CLI in C++: Problem and Terminology
This is the second installment in the series of posts about designing a Command Line Interface (CLI) parser for C++. The previous post was CLI in C++: Project Introduction. Today I would like to talk about the problem that we are trying to solve as well as establish the terminology.
Command line interface is the most universal way of passing information from a caller to a program. The concept of a command line is part of most operating systems and programming languages including C++. However, the model and terminology for command line processing vary significantly among different platforms.
The Single UNIX Specification includes Utility Argument Syntax Conventions and Guidelines which document basic terminology for command line processing. The Single UNIX Specification model is the least common denominator for different UNIX implementations. It is minimal and targets system utilities rather than a wider range of applications and their possible requirements. Another de-facto command line processing model is the GNU Standard for Command Line Interfaces which generally encourages conformance to the Single UNIX Specification but adds a few extensions and uses different terminology. Our CLI parser will need to handle a wider range of use cases than those covered by these two standards. We would therefore need to establish a more complete model and associated terminology for command line processing.
Command line is an array of character strings and not just a string with spaces between words as is sometimes incorrectly assumed. Each string in a command line array is referred to as argument. The first argument usually contains the name of the executable.
The interpretation of arguments is completely up to the program logic, however, conventions exist that vary among different systems. Usually some arguments are translated into higher-level objects such as commands and options. These objects form a model for command line processing and are defined below.

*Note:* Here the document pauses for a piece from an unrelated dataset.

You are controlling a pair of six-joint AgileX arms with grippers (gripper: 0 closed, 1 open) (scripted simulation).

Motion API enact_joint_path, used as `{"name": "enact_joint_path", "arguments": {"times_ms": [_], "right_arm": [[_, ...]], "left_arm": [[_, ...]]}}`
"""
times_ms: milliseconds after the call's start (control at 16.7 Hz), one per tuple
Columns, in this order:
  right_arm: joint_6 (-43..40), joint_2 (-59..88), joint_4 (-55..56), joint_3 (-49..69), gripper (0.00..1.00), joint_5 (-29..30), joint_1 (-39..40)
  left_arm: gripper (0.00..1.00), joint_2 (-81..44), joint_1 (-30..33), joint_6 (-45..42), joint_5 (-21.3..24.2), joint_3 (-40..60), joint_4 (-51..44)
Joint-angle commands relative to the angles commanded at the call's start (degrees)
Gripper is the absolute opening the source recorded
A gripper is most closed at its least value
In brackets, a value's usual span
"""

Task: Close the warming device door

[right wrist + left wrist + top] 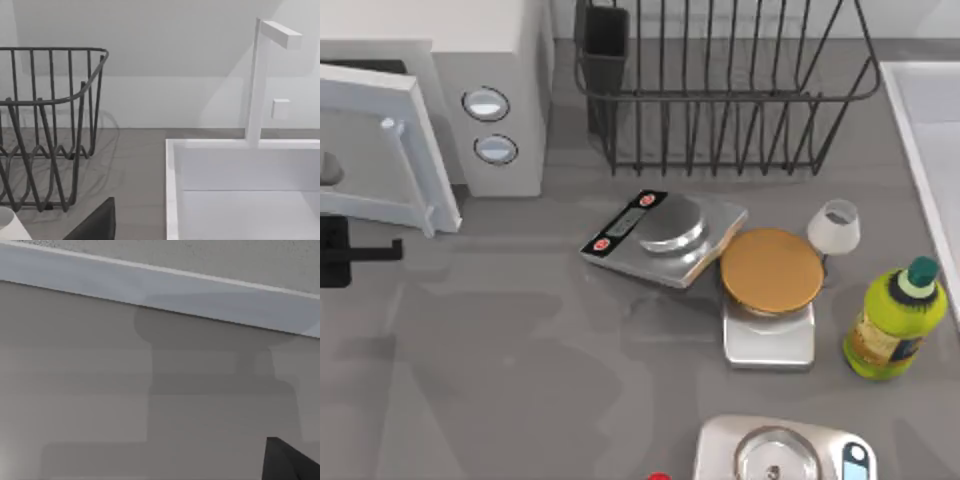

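Push the stiff, hinged door (380,150) of the microwave (490,90) near its handle; left claw (345,252) state unclear.

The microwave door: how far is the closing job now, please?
Done: nothing that shows; the door stands swung out from the white microwave. In hand: the left gripper sits at the table's left edge, just in front of the open door, apparently near its face. Left: push the door round until it shuts flush against the microwave front.
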State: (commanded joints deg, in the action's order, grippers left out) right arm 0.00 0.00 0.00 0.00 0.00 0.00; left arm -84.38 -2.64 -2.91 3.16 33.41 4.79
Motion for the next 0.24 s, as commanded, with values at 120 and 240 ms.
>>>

Command is usually a word or a single letter that represents a command to the program logic. Neither the Single UNIX Specification nor the GNU Standard for Command Line Interfaces has the notion of a command. Other terms for command include action and function. Command is usually (but not necessarily) the first argument after the executable name. Here are a few examples:
tar x
Here we have a one letter command x
(extract). In GNU tar manual it is called functional letter.
tar xvf
Here we have three commands encoded as a single letter each. Semantically, only x
is a command while v
(verbose) and f
(read from a file) are options.
openssl req
Here we have a word command req
(operations with certificate requests).
cvs checkout foo
Here we have a word command checkout
and command argument foo
.
tar --help
Even though --help
is usually considered an option, semantically it is a command.
Option consists of option name and, optionally, one or more option values. Options are normally optional. Non-optional options are better represented by commands or arguments.
An option name takes up one argument. Option names usually start with a prefix, for example, --compile-only
, -c
or /c
. This helps distinguish them from commands and arguments. Option names may have aliases, for example, for option name --output-dir
there could be the -o
alias.
An option without a value is always optional and represents an option with an implied binary value ({0, 1} or {false, true}). Such an option is sometimes called flag.
An option can be associated with a program or a command. Thus the concept of an option can be further refined to program option and command option. Program options alter behavior of the program as a whole while command options are only affecting and may only be valid for a particular command. For example:
g++ -o hello.o hello.cpp
Here we have an option with name -o
which has value hello.o
. hello.cpp
is an argument.
ls -l
Here we have a flag with name -l
.
cvs -z 6 checkout -P foo
Here we have a program option with name -z
and value 6
(set compression level to 6). checkout
is a command. -P
is a command flag (prune empty directories). foo
is a command argument.
Argument usually represents an input value or a parameter and can be mandatory or optional. The interpretation of arguments is application-specific. The same as with the options, the concept of an argument can be further refined to program argument and command argument.
Note that above we are using the term argument to mean both an element in the command line string array as well as the input value to the program that is distinct from commands and options. From the operating system point of view every item that is passed to a program via command line is an argument. It is up to the program to interpret them as commands, options, or arguments proper. The special --
argument is often used to indicate that all the following arguments must be treated as arguments proper.
It may seem premature to establish such a complete model for the initial version of the CLI parser that we are designing, especially because most applications will only use the basic subset of this model (options and arguments). I, however, prefer to think things through on the conceptual level even if there are no immediate plans to support them in the code. This way when designing the first version I can make sure that I at least understand how the complete model will fit or can be supported in the future versions without a complete redesign.
In its simplest form the task of parsing a command line boils down to determining if one or more options are specified in the command line string array and presenting this information to the rest of the application in a convenient way. This process is complicated by the fact that options can normally appear in arbitrary order. Some options may also have values, in which case they need to be extracted and converted into suitable data types (for example, the compression level probably needs to be converted to an integer). While most option values will use simple types such as integers and strings, it is plausible that conversions to application-specific types may be required. The parsing code also needs to perform reasonable error handling, such as detecting unknown options, missing option values, and value conversion failures.
The application may also need to set the default values for some options. These values are then used by the program logic in case the corresponding options were not specified.
Handling of commands and arguments is usually quite a bit simpler. Once the options have been parsed, the starting positions of a command and arguments in the command line array become known and they can be accessed by the application directly.
There is also the related problem of producing command line documentation, such as program usage information and man pages. Some applications, especially with a large number of options, may also want to allow their users to specify command line arguments in one or more files in addition to the command line proper.
And that’s it for today. If you have any thoughts, feel free to add them as comments. Next time we will try to understand what an ideal solution to the CLI parsing problem might look like. We will also analyze the shortcomings of some of the existing implementations. For that I would like to consider the Program Options library from Boost as well as my previous attempt at the CLI library which is part of libcult. We will also briefly examine whether any new features planned for C++0x could be used to address these shortcomings.
June 11th, 2009 at 6:55 am
Have you considered adhering to the YANG specification from IETF?
June 11th, 2009 at 1:09 pm
Malisha,
Interesting idea, thanks for bringing it up (for those like myself who have never heard of YANG, here is the website: http://www.yang-central.org). I am definitely going to to think about this some more and bring it up in one of the coming posts. Also, if you have any thoughts on how we might describe/handle CLI with YANG, feel free to add them here. Perhaps an example command line interface description written in YANG?
Boris